Brusca interrogato: quei soldi sono risparmi di una vita

L'ex boss ha poi parzialmente ammesso di avere intestato beni che definisce di poco conto all'imprenditore Salvatore Sottile

PALERMO. Terminato l'interrogatorio del collaboratore di giustizia Giovanni Brusca, sentito nel carcere di Rebibbia a Roma dai pm della dda di Palermo che lo indagano per riciclaggio, tentativo di estorsione e illecita intestazione di beni.
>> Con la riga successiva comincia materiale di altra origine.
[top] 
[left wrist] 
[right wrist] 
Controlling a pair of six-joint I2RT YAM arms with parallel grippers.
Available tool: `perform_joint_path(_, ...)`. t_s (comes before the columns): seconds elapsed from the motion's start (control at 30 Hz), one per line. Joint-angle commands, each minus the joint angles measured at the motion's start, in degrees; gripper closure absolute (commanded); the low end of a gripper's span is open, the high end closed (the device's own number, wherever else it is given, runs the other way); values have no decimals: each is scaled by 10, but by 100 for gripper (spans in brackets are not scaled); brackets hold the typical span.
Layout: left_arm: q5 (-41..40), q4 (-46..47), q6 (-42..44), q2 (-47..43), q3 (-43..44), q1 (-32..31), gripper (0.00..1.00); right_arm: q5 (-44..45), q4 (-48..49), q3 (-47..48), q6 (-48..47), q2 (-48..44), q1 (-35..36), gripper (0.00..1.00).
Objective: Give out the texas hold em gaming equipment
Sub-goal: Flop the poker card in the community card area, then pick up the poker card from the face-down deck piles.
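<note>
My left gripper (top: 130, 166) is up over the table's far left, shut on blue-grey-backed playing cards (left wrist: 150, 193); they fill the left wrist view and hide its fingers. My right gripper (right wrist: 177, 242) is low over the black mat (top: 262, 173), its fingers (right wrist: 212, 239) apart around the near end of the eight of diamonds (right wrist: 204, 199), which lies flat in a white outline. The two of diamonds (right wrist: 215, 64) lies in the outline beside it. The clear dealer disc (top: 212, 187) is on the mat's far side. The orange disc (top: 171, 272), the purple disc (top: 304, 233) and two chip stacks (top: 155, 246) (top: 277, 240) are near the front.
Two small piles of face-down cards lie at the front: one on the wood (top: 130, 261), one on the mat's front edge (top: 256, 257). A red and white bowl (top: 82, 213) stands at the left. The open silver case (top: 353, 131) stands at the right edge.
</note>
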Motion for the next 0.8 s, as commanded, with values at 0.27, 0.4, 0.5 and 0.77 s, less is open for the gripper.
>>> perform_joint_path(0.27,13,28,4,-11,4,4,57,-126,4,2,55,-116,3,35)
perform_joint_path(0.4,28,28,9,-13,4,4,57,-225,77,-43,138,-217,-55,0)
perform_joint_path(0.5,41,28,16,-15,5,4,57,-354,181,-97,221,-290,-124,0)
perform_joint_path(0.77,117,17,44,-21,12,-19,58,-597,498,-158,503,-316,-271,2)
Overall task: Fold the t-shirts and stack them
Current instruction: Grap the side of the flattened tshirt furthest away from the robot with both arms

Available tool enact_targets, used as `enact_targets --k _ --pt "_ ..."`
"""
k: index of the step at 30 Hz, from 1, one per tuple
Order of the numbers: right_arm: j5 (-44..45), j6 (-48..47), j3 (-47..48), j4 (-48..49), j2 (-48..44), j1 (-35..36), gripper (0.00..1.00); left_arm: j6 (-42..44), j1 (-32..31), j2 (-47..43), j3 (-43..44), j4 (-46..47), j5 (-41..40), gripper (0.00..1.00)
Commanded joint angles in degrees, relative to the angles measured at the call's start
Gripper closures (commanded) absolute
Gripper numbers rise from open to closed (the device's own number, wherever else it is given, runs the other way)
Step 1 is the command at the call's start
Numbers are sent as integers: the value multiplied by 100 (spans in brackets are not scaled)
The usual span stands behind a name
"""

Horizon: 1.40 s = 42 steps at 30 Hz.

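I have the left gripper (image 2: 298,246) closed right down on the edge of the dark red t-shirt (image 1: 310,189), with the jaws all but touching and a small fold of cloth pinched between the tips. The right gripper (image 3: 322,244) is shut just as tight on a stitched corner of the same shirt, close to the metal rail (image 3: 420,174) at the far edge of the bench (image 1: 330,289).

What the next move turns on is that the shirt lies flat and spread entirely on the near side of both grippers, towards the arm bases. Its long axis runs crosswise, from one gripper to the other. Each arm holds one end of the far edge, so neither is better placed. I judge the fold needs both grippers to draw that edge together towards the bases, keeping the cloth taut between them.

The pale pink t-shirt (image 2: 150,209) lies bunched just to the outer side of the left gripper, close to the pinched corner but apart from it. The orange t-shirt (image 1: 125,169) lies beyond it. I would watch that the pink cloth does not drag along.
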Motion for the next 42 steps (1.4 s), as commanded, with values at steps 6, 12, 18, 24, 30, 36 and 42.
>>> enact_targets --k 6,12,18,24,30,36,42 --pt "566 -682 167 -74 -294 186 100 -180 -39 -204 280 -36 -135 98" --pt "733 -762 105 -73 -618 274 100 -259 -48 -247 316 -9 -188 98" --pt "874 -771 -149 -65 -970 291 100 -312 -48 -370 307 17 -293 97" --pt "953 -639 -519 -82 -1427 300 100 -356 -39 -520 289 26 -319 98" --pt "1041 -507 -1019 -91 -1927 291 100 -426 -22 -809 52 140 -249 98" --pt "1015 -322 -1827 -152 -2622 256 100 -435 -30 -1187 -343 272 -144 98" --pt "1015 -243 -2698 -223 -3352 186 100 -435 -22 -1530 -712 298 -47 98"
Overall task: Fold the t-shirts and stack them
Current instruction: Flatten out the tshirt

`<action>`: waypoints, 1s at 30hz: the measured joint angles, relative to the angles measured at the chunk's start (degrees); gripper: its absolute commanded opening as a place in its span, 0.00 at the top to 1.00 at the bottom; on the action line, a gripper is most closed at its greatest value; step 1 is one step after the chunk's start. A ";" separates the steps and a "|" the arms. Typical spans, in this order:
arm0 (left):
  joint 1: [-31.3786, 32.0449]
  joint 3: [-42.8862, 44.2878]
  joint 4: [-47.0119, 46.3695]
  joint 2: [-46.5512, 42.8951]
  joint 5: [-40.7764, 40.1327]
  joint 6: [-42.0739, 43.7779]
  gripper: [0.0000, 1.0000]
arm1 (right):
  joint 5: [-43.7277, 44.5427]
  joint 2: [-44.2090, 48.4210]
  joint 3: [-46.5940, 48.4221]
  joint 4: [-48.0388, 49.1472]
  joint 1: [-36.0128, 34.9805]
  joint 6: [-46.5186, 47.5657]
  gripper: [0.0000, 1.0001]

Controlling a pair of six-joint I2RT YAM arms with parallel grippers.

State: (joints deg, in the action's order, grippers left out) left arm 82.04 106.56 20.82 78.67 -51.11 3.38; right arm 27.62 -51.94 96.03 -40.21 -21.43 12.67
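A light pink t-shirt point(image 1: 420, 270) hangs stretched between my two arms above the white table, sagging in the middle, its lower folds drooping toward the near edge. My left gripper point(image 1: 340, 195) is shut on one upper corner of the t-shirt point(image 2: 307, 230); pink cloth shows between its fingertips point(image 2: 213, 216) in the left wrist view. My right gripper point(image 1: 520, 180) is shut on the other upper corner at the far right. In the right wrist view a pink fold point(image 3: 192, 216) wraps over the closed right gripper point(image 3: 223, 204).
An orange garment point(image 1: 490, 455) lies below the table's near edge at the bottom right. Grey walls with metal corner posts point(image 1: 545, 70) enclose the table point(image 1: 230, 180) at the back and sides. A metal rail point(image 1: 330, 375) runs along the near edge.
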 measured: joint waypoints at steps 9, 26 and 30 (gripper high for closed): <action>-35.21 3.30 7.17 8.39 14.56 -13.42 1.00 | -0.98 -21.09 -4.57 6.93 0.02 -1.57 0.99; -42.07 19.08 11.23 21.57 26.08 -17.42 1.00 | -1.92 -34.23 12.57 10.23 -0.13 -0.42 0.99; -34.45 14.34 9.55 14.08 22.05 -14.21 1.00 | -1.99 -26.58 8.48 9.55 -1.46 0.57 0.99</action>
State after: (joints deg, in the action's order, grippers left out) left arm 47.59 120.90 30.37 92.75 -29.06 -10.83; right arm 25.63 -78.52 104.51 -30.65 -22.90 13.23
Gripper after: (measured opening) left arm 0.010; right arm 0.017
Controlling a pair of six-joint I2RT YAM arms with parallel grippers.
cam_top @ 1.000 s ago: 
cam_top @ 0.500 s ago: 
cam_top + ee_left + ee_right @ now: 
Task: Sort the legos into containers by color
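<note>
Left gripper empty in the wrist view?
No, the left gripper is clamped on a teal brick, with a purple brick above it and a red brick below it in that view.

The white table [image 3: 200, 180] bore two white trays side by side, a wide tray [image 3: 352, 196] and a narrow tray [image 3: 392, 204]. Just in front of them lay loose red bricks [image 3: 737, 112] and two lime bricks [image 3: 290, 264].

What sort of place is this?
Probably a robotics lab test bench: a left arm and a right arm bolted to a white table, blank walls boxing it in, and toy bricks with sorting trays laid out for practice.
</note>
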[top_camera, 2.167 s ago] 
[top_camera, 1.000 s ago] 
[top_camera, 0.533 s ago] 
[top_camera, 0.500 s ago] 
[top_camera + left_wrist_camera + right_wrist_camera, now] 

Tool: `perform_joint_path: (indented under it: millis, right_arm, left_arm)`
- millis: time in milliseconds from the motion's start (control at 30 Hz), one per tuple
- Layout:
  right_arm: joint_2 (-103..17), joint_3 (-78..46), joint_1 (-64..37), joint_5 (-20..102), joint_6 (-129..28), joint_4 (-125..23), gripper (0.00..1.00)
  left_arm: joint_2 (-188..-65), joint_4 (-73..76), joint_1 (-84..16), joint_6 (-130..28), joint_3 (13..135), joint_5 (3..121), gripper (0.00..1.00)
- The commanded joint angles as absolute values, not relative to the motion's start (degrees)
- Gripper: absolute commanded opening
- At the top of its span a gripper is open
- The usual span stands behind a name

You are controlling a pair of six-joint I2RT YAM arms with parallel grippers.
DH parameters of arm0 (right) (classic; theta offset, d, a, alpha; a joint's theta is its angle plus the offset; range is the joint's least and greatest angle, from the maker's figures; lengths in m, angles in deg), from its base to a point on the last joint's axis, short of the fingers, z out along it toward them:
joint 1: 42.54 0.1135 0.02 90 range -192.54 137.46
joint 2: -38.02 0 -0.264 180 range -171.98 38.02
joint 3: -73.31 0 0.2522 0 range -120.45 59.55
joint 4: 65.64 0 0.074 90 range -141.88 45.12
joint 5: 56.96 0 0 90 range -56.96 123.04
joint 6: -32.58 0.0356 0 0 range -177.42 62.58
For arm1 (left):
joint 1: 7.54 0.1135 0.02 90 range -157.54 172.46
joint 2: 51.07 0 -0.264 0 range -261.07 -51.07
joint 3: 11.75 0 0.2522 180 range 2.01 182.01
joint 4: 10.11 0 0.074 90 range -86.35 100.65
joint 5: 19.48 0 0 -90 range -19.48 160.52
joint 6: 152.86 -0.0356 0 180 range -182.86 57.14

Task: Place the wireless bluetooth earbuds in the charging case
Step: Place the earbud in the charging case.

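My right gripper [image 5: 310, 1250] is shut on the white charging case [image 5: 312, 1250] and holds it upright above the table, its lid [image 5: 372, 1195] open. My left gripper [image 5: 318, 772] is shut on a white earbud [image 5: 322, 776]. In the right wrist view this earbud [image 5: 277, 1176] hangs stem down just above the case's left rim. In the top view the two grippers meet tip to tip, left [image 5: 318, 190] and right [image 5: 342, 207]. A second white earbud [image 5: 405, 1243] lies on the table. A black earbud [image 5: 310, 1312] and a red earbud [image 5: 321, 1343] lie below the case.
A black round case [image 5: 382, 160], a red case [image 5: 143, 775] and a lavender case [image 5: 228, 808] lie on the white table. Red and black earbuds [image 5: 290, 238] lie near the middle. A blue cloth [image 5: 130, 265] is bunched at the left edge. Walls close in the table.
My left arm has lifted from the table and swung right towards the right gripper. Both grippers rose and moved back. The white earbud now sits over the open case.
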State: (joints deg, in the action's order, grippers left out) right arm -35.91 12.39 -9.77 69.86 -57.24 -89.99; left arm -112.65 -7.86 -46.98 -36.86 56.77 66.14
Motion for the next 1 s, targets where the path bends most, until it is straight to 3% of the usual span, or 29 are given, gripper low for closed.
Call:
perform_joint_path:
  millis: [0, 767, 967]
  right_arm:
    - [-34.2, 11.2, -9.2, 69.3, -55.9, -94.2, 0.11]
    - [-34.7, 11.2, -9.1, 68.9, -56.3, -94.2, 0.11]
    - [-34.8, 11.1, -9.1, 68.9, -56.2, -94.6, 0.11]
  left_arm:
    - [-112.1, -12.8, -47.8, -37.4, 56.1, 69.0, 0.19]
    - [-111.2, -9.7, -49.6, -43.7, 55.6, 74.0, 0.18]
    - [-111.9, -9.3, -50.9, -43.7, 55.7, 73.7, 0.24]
I magistrati contestano al collaboratore di avere nascosto e gestito dal carcere un patrimonio non dichiarato allo Stato contrariamente a quanto prevede la legge del 2001 sui pentiti.           
Sui 188 mila euro trovati a casa della moglie Brusca ha detto che si trattava "dei risparmi di una vita". L'ex boss ha poi parzialmente ammesso di avere intestato beni da lui definiti, però, di poco conto all'imprenditore Salvatore Sottile. La circostanza era emersa da una lettera scritta dall'ex capomafia al prestanome: nella missiva Brusca ammetteva di "avere omesso pudoratamente di riferire di quei beni ai giudici" e minacciava l'imprenditore per invitarlo ad obbedire.Mentre sugli investimenti che, secondo i pm, l'ex boss stava facendo tramite il cognato, il detenuto ha sostenuto che si trattava di "meri progetti". Brusca rischia ora l'estromissione dal programma di protezione.